What is needed
Each record is to be copied exactly as written.
======== Record excerpts
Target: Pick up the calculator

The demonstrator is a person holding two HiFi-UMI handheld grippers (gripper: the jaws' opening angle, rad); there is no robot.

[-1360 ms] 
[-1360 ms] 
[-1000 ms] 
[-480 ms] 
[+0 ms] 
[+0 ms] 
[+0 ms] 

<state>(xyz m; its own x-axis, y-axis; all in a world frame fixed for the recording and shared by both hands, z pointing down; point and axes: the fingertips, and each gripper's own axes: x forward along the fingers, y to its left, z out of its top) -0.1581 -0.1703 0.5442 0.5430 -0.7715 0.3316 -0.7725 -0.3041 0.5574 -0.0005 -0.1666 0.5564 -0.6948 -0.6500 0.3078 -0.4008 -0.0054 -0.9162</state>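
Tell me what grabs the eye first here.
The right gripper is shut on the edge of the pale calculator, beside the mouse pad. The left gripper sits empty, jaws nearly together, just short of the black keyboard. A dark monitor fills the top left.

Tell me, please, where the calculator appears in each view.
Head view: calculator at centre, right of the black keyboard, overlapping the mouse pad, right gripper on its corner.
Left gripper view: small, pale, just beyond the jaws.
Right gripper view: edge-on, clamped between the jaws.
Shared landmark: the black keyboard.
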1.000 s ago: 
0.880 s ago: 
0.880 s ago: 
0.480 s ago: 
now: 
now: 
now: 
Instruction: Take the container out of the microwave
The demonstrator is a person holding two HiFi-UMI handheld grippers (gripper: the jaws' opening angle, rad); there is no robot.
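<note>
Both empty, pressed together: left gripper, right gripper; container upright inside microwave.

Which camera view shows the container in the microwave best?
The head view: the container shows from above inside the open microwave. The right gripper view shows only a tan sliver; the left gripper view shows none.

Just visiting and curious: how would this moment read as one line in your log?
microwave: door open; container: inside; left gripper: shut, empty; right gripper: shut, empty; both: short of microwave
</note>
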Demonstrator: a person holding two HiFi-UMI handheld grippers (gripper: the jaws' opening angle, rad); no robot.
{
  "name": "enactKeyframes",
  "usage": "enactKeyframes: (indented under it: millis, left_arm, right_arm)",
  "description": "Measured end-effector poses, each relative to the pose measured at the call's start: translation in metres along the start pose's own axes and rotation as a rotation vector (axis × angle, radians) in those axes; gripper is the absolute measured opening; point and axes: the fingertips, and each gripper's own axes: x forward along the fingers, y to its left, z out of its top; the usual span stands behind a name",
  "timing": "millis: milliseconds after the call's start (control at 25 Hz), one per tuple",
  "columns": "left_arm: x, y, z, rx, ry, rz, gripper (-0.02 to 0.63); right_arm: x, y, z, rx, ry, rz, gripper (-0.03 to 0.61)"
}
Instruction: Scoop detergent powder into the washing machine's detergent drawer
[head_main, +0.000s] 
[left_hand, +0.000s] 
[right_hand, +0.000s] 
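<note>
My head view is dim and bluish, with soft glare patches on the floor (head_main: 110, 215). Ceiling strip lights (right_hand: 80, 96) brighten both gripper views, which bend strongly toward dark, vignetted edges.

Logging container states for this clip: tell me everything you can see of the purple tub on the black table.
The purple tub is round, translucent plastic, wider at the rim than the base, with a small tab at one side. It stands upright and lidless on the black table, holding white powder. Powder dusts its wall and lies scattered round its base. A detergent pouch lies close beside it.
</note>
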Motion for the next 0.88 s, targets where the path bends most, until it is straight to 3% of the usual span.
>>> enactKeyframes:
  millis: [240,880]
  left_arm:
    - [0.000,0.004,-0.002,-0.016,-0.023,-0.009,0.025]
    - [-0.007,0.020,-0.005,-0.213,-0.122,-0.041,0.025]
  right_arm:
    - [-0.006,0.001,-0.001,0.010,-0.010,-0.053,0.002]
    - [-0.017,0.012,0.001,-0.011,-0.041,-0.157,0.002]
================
Task output
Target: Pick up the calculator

The demonstrator is a person holding two HiFi-UMI handheld grippers (gripper: the jaws' opening angle, rad); there is no robot.

[-1360 ms] 
[-1360 ms] 
[-1000 ms] 
[-480 ms] 
[+0 ms] 
[+0 ms] 
[+0 ms] 

<state>(xyz m; its own x-axis, y-axis; all in a world frame fixed for the recording and shared by both hands, z pointing down; point and axes: the fingertips, and each gripper's own axes: x forward along the fingers, y to its left, z out of its top) -0.1581 -0.1703 0.5442 0.5430 -0.7715 0.3316 -0.7725 -0.3041 0.5574 -0.0005 -0.1666 0.5564 -0.6948 -0.6500 0.3078 -0.4008 -0.0054 -0.9162</state>
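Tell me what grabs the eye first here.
The right gripper is shut on the edge of the pale calculator, beside the mouse pad. The left gripper sits empty, jaws nearly together, just short of the black keyboard. A dark monitor fills the top left.

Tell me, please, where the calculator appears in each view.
Head view: calculator at centre, right of the black keyboard, overlapping the mouse pad, right gripper on its corner.
Left gripper view: small, pale, just beyond the jaws.
Right gripper view: edge-on, clamped between the jaws.
Shared landmark: the black keyboard.
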1.000 s ago: 
0.880 s ago: 
0.880 s ago: 
0.480 s ago: 
now: 
now: 
now: 
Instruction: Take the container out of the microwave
The demonstrator is a person holding two HiFi-UMI handheld grippers (gripper: the jaws' opening angle, rad); there is no robot.
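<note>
Both empty, pressed together: left gripper, right gripper; container upright inside microwave.

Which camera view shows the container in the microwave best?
The head view: the container shows from above inside the open microwave. The right gripper view shows only a tan sliver; the left gripper view shows none.

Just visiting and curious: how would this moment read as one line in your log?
microwave: door open; container: inside; left gripper: shut, empty; right gripper: shut, empty; both: short of microwave
</note>
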Demonstrator: a person holding two HiFi-UMI handheld grippers (gripper: the jaws' opening angle, rad); no robot.
{
  "name": "enactKeyframes",
  "usage": "enactKeyframes: (indented under it: millis, left_arm, right_arm)",
  "description": "Measured end-effector poses, each relative to the pose measured at the call's start: translation in metres along the start pose's own axes and rotation as a rotation vector (axis × angle, radians) in those axes; gripper is the absolute measured opening; point and axes: the fingertips, and each gripper's own axes: x forward along the fingers, y to its left, z out of its top; the usual span stands behind a name",
  "timing": "millis: milliseconds after the call's start (control at 25 Hz), one per tuple",
  "columns": "left_arm: x, y, z, rx, ry, rz, gripper (-0.02 to 0.63); right_arm: x, y, z, rx, ry, rz, gripper (-0.03 to 0.61)"
}
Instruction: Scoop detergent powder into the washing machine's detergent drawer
[head_main, +0.000s] 
[left_hand, +0.000s] 
[right_hand, +0.000s] 
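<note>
My head view is dim and bluish, with soft glare patches on the floor (head_main: 110, 215). Ceiling strip lights (right_hand: 80, 96) brighten both gripper views, which bend strongly toward dark, vignetted edges.

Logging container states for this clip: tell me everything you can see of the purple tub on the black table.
The purple tub is round, translucent plastic, wider at the rim than the base, with a small tab at one side. It stands upright and lidless on the black table, holding white powder. Powder dusts its wall and lies scattered round its base. A detergent pouch lies close beside it.
</note>
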Motion for the next 0.88 s, targets where the path bends most, until it is straight to 3% of the usual span.
>>> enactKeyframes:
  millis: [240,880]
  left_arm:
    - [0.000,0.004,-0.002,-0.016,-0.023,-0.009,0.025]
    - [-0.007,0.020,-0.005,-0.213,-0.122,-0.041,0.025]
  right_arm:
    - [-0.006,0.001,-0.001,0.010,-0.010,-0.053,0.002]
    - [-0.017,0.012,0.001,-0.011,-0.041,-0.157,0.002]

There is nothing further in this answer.